The case we wanted to focus on is the implementation of a digital twin for safety support at construction sites and 
more specifically with regard to prop removal operations. In the most common post-earthquake scenarios, there is 
a frequent need to realize temporary shoring mainly for safety purposes, related to the use of the buildings 
themselves and of the adjacent public spaces (Fig. 4). Despite being conceived as temporary, the shoring is 
frequently intended to last more than a decade, often without undergoing revision or maintenance. Frequently they 
also create hindrance to the viability and free road travel because they occupy portions of public land. It is for this 
reason that their removal for the execution of recovery operations is a particularly delicate phase. This first 
demonstrator aims to test the ability of the proposed framework to integrate urban impact models of a construction 
site taking into account criticalities related to the removal of temporary shoring. The dismantling of this system is 
of great interest because it determines significant impacts in reconstruction sites, both in terms of operators' safety 
and organization and management. 


The proposed DT will work by projecting short- and medium-term forecasts based on data streams generated by 
monitoring networks.
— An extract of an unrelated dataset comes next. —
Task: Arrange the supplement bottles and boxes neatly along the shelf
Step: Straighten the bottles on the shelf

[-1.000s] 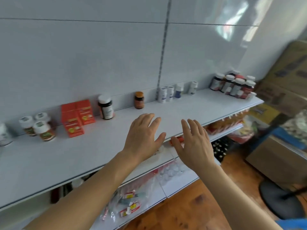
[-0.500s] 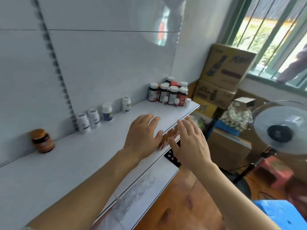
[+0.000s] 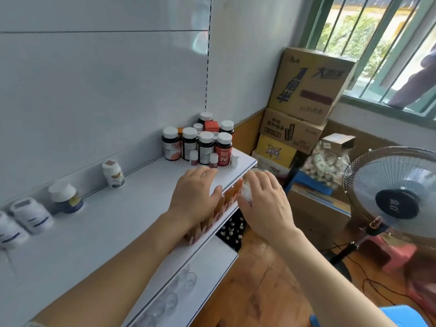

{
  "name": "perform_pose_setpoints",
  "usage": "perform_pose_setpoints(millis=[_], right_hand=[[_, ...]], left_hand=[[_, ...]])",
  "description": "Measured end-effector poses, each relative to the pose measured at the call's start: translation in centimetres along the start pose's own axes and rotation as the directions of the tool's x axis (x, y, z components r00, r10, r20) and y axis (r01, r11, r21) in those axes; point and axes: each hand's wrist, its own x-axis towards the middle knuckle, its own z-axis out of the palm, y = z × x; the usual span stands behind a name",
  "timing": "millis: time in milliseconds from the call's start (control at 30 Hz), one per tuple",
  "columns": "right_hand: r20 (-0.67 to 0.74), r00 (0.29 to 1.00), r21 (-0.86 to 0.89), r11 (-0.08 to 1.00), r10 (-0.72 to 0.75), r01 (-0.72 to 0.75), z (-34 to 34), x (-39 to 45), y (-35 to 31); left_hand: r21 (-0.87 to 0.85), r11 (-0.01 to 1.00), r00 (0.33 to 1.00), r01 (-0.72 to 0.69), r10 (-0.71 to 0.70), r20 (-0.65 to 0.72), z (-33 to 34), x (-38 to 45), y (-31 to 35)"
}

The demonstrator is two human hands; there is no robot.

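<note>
A white shelf [image 3: 77, 234] runs along a pale panelled wall [image 3: 99, 74] and ends at a corner on the right, with a lower shelf [image 3: 207, 267] showing beneath its front edge. Below that lies a wooden floor [image 3: 259, 296]. To the right stand stacked cardboard boxes [image 3: 306, 90], a barred window [image 3: 377, 36] and a standing fan [image 3: 398, 197].

At the shelf's far right end a cluster of supplement bottles [image 3: 200, 143] stands packed together, dark bodies with white caps, one red bottle [image 3: 223, 149] marked "Fe" at the front and an orange box [image 3: 210, 125] among those behind. A few very small bottles stand just in front of them. Along the back edge, well apart from the cluster, sit a white bottle [image 3: 113, 173], a blue-based bottle [image 3: 66, 197] and two white containers [image 3: 21, 223] (the leftmost ones are blurred).

The left hand [image 3: 193, 197] lies palm down on the shelf near its front edge, just before the cluster, fingers together and flat, holding nothing. The right hand [image 3: 264, 204] hovers past the shelf's edge, fingers spread loosely; something pale shows beneath it, but I cannot tell whether it is gripped. Orange packets [image 3: 219, 208] line the lower shelf between the two hands, and dark bottle tops [image 3: 231, 230] show below them.
</note>
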Motion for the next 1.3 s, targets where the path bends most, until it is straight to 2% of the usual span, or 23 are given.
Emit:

These networks enable early warning strategies based on real-time predictive analysis of 
collected data, while also performing high-speed and qualitative simulations to assess specific risks and behaviors. 
The sensor network defines a fourth-level monitoring system, that is, a system that can estimate the location and 
extent of damage and use this data to determine the state of the overall structure, and thus its level of safety. The 
reference models are a simplified version of the FEM model simulator, linked to the HBIM model of the building 
aggregate, or structurally connected set of buildings. The DT thus implemented will work on three types of data 
sources: [a] sensor data from a network of sensors installed in the building aggregate and on temporary shoring, 
with the intent of monitoring relative displacements of structural elements, subsidence, and deformations, and [b] 
data communicated in real time through the sensors, arising from neighboring construction sites related to ongoing 
activities and positioning, vehicles and thus additional vibrations generated, and [c] contextual data communicated 
in real time related to urban processes that may interfere with or be jeopardized by the simple execution of 
temporary shoring removals or collapses. 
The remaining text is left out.